*** Opening of Material supplied ***
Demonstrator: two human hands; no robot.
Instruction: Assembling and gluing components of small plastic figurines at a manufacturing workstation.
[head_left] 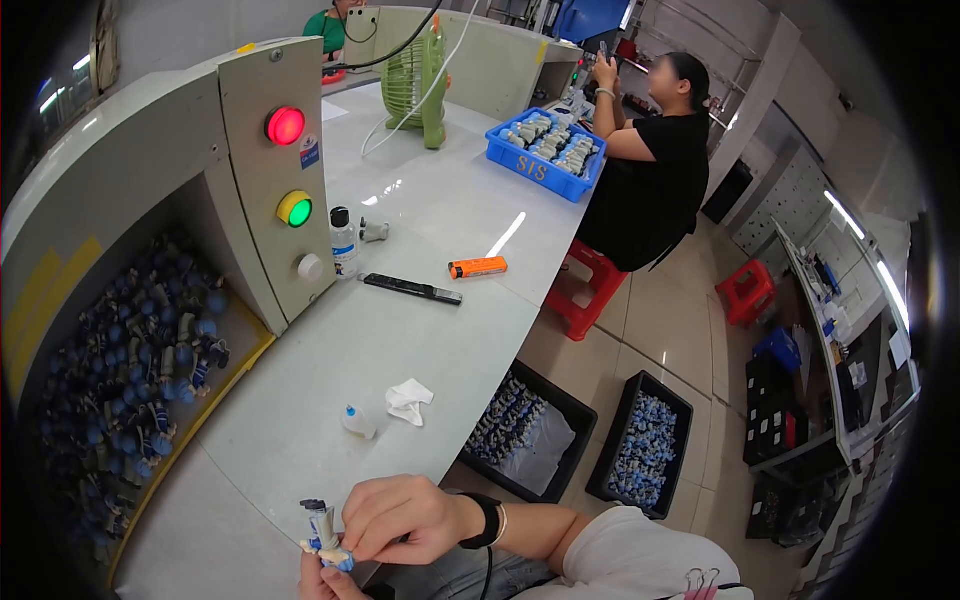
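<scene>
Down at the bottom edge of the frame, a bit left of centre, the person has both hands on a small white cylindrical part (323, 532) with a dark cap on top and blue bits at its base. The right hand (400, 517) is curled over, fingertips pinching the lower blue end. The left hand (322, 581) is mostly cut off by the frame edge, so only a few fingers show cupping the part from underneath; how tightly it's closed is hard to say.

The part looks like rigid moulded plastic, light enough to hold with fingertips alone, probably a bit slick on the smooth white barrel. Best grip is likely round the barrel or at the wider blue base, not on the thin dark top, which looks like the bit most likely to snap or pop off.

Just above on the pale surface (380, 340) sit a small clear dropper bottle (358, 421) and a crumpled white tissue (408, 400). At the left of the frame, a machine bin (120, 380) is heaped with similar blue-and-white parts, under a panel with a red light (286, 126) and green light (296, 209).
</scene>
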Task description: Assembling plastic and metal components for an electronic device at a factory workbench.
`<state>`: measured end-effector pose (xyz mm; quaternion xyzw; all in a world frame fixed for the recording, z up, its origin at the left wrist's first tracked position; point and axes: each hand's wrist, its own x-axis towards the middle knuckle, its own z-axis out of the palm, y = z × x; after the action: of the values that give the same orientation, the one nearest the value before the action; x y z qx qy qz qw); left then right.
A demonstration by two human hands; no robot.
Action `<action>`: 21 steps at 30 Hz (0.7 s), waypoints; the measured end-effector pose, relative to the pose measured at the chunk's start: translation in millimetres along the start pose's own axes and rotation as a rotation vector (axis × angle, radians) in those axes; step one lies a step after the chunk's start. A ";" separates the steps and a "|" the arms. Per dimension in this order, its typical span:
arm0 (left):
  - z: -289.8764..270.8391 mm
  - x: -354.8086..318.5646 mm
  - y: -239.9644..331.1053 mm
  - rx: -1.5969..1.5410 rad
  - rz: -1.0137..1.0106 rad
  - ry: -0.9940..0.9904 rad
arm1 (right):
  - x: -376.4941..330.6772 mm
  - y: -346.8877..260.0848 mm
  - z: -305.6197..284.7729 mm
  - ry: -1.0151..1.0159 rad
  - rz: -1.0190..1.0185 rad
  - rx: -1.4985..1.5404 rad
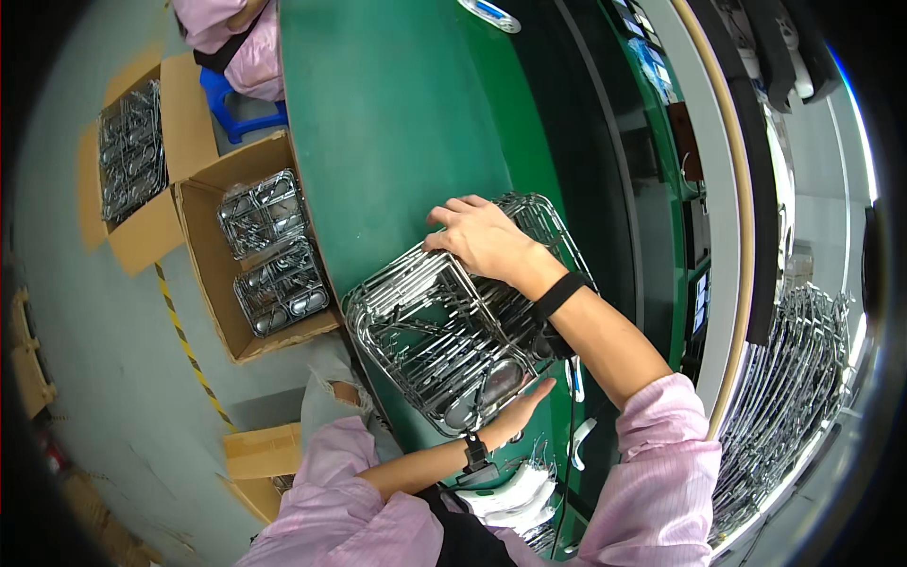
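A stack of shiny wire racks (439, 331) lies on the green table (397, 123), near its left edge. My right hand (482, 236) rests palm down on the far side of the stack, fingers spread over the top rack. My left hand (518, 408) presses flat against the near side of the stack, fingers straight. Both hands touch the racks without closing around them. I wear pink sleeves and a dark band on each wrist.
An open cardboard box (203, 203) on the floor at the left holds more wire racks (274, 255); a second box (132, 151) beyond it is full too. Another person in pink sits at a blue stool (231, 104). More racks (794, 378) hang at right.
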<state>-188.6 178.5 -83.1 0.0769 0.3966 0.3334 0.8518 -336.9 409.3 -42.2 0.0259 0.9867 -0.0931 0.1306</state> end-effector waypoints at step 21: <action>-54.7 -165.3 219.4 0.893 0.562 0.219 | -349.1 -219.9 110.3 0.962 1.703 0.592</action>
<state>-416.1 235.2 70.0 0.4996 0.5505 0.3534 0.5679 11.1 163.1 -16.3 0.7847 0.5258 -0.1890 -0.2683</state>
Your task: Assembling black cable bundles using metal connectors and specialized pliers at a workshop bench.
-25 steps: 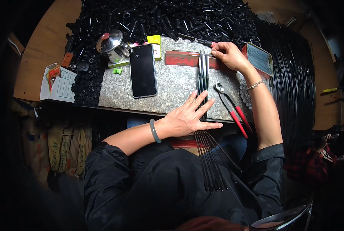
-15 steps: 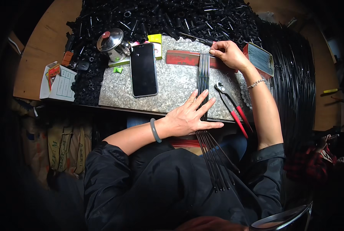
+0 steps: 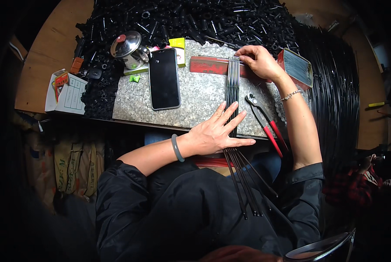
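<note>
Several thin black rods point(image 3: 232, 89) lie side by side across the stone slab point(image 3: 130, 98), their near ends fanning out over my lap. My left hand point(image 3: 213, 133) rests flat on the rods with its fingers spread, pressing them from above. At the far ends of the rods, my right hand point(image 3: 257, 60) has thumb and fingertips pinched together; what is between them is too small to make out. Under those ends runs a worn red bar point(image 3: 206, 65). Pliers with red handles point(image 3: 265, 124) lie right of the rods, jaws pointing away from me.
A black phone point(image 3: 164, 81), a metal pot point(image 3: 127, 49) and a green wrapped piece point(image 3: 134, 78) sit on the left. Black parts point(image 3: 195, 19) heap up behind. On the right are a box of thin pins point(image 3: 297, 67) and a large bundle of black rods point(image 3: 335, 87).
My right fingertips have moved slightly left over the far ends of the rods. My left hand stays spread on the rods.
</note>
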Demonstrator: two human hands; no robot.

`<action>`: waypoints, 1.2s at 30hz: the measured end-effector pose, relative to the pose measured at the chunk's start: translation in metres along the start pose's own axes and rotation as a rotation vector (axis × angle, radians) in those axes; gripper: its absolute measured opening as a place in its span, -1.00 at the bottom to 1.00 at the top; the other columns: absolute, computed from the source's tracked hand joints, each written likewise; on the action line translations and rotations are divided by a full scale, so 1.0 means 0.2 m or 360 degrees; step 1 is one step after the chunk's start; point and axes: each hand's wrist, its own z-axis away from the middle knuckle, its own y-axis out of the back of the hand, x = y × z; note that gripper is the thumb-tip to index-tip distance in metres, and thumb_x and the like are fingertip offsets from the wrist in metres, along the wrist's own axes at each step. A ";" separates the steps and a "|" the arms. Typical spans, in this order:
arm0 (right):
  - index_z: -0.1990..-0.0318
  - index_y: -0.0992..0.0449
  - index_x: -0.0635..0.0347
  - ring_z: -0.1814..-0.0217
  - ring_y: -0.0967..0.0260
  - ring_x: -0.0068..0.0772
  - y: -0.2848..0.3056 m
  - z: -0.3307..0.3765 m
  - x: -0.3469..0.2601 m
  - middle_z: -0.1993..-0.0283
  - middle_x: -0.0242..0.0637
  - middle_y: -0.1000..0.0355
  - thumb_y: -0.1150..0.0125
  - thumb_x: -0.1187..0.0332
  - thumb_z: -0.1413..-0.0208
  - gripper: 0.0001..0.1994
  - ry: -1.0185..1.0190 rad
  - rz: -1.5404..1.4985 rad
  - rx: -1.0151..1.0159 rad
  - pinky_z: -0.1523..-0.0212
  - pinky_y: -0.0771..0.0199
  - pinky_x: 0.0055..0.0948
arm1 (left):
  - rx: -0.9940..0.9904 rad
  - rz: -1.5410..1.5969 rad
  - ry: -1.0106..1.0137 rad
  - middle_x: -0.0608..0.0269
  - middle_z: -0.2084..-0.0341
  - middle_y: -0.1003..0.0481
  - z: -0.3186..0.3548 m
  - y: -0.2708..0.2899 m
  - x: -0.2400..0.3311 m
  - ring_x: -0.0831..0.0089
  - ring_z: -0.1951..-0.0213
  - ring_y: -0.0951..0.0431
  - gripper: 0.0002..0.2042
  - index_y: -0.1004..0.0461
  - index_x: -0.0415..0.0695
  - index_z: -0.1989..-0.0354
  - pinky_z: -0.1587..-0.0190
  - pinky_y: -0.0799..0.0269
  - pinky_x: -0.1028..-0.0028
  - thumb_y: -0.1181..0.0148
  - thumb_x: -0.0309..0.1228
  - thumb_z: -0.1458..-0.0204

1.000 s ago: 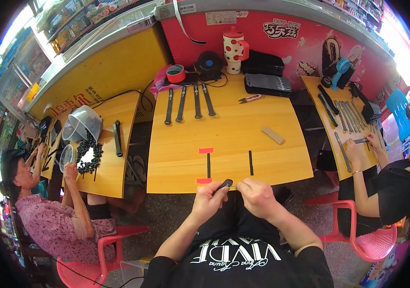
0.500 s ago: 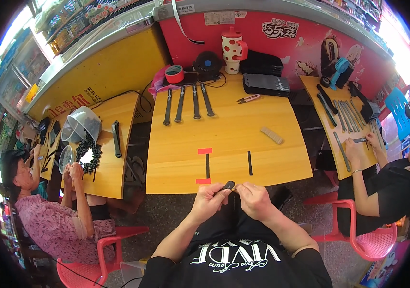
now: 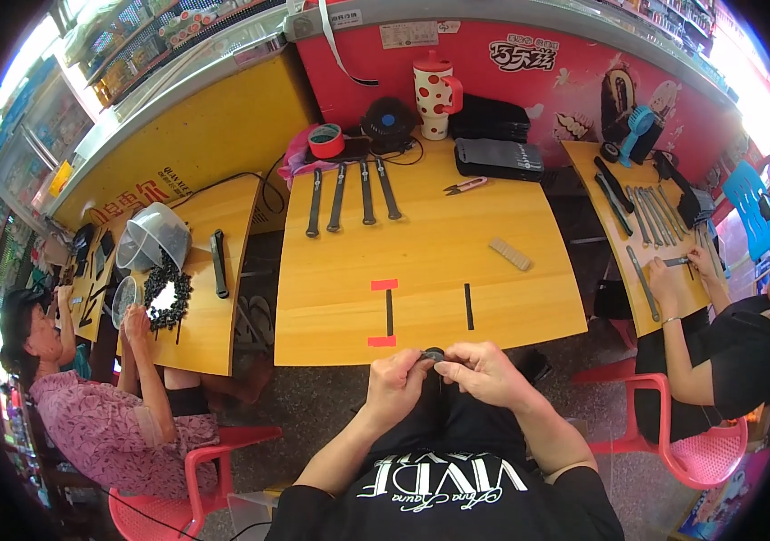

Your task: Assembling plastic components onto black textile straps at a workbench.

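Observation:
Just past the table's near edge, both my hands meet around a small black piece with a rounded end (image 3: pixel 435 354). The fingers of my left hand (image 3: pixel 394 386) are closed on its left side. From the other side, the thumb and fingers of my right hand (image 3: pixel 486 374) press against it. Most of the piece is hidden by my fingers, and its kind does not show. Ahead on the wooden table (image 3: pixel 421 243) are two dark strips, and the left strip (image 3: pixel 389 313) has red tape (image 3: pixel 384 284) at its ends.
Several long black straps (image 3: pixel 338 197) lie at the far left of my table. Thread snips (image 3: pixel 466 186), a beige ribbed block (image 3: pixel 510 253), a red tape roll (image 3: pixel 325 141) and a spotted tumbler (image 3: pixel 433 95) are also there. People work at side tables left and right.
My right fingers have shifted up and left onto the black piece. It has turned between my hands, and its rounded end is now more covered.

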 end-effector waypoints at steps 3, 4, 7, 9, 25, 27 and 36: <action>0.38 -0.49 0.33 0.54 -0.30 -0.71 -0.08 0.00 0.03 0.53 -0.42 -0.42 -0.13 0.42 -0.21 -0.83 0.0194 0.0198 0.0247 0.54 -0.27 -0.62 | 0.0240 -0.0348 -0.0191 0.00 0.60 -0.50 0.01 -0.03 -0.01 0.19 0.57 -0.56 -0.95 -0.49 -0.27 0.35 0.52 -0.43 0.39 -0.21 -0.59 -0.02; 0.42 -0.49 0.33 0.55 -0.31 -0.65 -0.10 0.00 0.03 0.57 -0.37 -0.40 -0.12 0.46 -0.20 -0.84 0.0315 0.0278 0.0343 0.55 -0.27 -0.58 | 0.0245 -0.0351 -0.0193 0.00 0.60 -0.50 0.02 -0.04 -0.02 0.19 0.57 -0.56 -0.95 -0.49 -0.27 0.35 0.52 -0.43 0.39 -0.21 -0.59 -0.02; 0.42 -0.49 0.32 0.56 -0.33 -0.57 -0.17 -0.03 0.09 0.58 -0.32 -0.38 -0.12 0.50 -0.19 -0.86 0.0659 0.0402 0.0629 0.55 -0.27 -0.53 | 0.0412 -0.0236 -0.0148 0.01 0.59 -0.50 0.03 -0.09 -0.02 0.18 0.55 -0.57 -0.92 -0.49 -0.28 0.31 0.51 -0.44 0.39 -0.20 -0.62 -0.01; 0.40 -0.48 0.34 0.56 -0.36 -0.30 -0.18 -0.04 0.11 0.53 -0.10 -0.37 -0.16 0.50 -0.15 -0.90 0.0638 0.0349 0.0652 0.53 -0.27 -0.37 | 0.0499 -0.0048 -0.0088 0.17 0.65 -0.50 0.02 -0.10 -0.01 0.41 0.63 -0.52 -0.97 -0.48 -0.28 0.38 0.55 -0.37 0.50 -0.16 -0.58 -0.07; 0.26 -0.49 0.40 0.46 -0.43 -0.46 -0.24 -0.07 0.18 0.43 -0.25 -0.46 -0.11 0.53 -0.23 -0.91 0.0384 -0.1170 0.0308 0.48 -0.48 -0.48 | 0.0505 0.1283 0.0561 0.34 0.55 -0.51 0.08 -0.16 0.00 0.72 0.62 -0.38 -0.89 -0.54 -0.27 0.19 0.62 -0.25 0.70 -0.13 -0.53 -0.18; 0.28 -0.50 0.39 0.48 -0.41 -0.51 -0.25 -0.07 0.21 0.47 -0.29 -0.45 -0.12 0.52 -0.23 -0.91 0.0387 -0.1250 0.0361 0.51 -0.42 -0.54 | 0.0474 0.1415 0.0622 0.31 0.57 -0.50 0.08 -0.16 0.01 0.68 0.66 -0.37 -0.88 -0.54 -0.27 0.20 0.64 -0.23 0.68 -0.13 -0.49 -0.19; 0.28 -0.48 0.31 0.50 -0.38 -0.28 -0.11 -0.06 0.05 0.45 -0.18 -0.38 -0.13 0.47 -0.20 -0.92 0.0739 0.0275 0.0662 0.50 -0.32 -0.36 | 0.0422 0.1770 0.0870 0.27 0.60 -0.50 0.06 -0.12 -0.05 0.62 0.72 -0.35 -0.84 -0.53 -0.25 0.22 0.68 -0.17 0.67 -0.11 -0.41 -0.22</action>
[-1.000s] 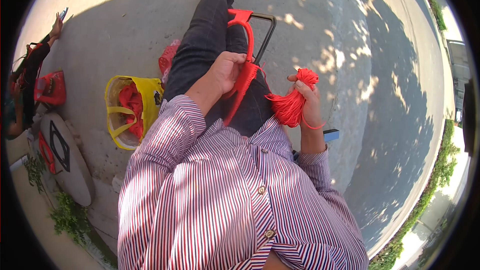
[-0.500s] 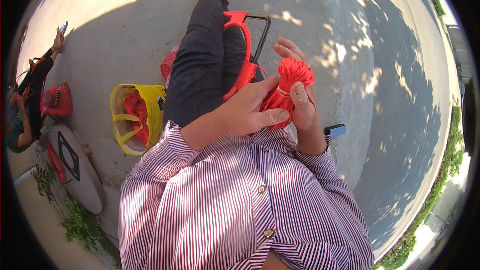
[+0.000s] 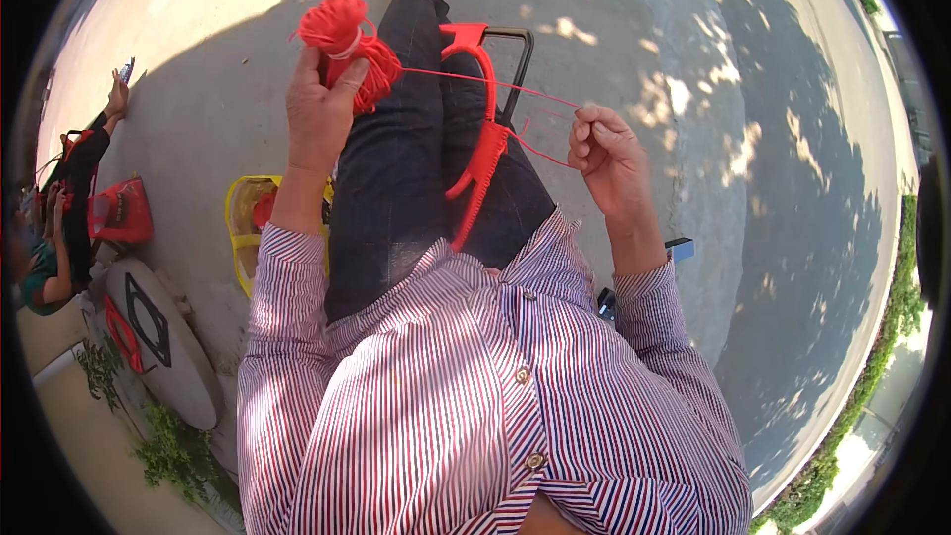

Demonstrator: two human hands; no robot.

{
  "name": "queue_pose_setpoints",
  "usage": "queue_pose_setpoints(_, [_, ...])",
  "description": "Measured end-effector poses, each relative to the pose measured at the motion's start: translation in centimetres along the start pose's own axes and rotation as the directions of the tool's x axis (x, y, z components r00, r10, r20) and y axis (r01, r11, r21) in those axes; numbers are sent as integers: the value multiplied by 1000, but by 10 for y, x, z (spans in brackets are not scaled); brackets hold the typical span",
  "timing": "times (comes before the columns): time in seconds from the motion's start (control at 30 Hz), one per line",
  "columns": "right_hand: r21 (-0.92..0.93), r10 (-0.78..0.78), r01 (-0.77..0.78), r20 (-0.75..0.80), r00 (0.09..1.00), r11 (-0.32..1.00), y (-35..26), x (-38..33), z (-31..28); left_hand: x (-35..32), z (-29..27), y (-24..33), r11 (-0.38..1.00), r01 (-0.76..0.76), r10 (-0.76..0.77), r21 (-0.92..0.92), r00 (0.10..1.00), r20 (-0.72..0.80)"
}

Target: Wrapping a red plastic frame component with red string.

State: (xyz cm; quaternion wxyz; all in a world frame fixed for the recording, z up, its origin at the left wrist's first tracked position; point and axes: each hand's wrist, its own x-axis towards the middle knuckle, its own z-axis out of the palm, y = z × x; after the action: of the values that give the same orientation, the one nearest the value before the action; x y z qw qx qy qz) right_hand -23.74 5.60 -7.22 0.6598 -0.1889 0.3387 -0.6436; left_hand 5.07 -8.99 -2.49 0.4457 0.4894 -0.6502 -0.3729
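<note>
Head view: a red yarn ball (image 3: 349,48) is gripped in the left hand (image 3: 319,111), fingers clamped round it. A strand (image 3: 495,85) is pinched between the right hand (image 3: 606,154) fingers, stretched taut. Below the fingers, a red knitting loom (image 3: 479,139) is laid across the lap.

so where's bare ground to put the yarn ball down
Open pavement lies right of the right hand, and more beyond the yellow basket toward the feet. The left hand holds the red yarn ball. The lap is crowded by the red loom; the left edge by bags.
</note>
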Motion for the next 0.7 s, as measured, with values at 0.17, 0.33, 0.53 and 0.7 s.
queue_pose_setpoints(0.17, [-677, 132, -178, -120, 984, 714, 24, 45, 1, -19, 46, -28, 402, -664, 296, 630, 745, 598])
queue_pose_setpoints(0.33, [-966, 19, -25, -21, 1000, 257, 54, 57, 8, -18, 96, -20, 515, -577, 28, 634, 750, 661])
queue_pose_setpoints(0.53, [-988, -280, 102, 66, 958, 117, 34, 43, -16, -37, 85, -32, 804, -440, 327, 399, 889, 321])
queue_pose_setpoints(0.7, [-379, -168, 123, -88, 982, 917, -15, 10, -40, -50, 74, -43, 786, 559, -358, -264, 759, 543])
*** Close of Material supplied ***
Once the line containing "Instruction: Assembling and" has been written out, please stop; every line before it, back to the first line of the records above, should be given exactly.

= Answer section =
Demonstrator: two human hands; no robot.
Instruction: Assembling and gluing components of small plastic figurines at a manufacturing workstation.

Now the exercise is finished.